→ **Your task**
Transcribe the data below verbatim from the line with "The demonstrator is" to the line with "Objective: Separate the". Include both of those lines.

→ **Material for this task**
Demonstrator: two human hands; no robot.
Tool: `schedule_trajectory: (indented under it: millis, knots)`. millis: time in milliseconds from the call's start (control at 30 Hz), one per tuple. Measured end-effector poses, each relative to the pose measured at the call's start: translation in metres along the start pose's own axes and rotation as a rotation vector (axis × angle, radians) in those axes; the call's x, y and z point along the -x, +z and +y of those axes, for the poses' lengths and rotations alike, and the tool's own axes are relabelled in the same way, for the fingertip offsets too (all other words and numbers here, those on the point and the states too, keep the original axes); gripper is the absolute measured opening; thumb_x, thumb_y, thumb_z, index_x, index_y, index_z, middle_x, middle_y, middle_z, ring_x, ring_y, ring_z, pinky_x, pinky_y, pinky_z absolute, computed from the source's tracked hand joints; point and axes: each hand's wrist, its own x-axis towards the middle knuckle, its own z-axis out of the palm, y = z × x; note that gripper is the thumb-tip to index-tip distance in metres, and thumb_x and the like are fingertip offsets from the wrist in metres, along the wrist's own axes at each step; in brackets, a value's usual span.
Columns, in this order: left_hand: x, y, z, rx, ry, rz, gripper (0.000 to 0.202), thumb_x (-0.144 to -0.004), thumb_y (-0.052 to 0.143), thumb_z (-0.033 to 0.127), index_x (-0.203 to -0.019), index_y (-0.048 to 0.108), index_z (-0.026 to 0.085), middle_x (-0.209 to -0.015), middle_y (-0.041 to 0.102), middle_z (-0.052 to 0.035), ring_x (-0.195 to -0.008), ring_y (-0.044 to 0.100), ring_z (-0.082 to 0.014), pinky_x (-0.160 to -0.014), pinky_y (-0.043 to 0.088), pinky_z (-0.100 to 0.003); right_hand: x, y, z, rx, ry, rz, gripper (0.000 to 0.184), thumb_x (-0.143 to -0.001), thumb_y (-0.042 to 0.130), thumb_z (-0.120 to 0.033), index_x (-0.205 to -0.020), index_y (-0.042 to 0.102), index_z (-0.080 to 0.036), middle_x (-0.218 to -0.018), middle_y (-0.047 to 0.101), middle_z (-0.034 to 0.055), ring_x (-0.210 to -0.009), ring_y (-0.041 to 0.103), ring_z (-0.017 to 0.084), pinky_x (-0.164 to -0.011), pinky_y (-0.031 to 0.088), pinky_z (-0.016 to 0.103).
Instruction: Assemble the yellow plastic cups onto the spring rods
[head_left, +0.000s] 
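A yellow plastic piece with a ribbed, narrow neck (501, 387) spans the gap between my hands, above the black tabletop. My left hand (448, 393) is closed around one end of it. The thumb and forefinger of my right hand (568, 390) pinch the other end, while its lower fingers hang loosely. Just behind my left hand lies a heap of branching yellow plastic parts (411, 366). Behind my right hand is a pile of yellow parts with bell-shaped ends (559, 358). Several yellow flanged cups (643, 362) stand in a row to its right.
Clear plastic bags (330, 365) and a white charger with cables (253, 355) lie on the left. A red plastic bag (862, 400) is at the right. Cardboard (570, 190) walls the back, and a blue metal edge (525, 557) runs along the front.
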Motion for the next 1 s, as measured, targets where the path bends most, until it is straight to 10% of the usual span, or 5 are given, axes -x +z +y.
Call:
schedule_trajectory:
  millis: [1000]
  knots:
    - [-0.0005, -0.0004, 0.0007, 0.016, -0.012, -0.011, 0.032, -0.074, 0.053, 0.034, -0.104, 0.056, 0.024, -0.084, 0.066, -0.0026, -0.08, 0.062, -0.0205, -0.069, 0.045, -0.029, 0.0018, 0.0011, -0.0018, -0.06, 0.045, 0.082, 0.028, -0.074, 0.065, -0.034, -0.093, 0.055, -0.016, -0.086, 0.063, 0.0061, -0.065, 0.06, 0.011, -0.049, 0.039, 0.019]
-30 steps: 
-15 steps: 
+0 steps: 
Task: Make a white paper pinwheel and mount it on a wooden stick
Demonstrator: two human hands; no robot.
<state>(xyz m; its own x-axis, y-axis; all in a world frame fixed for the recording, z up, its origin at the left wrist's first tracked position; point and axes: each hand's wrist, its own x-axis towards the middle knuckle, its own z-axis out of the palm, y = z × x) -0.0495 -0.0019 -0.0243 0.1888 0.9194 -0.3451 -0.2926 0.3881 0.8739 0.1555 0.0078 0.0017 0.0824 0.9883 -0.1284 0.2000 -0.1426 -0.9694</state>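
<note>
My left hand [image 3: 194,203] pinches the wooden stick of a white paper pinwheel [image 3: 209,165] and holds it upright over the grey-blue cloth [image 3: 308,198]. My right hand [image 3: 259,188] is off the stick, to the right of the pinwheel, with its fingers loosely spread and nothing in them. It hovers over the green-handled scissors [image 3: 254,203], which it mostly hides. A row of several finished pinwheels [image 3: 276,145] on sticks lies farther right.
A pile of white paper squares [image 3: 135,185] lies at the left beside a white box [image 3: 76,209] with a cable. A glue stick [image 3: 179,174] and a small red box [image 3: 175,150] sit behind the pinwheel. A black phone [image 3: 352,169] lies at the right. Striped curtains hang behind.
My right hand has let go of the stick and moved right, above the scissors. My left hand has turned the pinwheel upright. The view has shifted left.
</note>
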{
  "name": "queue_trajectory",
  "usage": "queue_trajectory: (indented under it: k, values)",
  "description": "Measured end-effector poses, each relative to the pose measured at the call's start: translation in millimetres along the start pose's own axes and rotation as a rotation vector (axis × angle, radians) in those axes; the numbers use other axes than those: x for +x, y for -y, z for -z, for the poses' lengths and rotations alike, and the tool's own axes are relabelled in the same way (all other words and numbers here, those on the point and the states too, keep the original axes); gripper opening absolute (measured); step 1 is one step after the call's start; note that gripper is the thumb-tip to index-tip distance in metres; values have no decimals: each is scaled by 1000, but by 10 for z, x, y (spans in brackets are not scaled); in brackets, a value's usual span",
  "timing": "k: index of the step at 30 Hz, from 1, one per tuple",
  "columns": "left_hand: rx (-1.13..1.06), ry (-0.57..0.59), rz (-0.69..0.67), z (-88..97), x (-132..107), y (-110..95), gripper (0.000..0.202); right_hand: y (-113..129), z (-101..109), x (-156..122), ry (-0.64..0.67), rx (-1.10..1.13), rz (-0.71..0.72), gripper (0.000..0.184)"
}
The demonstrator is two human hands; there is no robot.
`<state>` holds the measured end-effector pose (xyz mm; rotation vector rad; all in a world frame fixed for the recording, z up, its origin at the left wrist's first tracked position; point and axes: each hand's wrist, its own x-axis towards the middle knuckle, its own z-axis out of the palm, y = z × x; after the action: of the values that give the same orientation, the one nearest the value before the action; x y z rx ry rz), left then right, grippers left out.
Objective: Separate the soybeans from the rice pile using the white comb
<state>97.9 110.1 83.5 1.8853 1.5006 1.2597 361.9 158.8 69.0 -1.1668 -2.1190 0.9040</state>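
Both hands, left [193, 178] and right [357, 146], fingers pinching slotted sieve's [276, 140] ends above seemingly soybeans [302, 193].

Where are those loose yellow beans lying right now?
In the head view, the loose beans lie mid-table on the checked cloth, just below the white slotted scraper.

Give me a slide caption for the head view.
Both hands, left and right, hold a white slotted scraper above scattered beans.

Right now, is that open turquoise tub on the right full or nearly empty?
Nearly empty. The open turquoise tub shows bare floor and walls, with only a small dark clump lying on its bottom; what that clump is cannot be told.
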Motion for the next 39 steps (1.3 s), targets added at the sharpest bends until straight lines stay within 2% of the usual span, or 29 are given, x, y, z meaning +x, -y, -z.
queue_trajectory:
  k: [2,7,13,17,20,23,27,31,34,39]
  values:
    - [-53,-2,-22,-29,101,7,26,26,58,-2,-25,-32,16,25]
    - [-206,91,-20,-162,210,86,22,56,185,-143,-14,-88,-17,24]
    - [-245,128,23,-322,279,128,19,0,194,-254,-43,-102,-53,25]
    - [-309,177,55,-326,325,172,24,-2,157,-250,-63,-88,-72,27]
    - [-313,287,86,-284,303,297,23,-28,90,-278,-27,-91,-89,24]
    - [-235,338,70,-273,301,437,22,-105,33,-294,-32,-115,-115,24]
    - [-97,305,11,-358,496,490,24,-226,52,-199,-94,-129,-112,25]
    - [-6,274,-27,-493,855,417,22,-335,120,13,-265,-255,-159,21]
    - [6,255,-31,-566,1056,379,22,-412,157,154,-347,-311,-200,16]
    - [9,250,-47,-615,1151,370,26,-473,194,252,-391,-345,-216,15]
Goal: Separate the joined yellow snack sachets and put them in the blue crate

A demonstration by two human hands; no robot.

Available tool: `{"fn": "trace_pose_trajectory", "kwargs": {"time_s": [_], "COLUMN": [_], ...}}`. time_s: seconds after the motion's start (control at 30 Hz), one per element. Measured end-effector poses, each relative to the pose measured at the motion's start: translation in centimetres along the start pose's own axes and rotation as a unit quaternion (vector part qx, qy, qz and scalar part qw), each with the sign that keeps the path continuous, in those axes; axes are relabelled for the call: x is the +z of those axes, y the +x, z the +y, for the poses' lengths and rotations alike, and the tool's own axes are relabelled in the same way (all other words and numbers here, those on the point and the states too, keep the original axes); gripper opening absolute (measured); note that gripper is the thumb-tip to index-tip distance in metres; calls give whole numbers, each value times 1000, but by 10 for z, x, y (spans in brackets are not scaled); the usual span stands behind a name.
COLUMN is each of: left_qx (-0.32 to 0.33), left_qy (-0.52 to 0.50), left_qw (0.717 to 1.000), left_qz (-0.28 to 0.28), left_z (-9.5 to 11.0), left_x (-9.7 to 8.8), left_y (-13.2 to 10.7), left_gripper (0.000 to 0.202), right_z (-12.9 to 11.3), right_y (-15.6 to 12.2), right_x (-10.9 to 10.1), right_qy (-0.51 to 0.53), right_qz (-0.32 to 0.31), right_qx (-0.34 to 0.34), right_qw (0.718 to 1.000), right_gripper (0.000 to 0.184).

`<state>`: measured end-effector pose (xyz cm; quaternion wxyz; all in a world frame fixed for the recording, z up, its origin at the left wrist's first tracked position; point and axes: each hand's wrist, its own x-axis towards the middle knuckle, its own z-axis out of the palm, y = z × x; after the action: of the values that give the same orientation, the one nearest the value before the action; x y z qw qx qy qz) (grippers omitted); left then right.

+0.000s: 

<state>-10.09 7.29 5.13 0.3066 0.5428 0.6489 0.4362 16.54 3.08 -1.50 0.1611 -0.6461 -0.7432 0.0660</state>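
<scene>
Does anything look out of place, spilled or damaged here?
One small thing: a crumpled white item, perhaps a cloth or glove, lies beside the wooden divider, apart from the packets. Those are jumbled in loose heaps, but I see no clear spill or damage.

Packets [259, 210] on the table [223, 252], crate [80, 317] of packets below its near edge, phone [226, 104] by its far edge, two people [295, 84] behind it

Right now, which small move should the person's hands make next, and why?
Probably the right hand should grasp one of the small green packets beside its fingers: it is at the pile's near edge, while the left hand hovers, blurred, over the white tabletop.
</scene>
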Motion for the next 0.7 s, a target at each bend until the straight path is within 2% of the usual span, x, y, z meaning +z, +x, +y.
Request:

→ **Output of the exercise**
The demonstrator is two human hands; there is no robot.
`<state>` holds the measured end-effector pose (xyz mm; rotation vector rad; all in a world frame fixed for the recording, z up, its origin at the left wrist's first tracked position; point and axes: each hand's wrist, its own x-axis towards the middle knuckle, its own z-axis out of the palm, y = z × x; after the action: of the values that give the same orientation, the one nearest the value before the action; x y z rx ry rz), left then right, grippers left out.
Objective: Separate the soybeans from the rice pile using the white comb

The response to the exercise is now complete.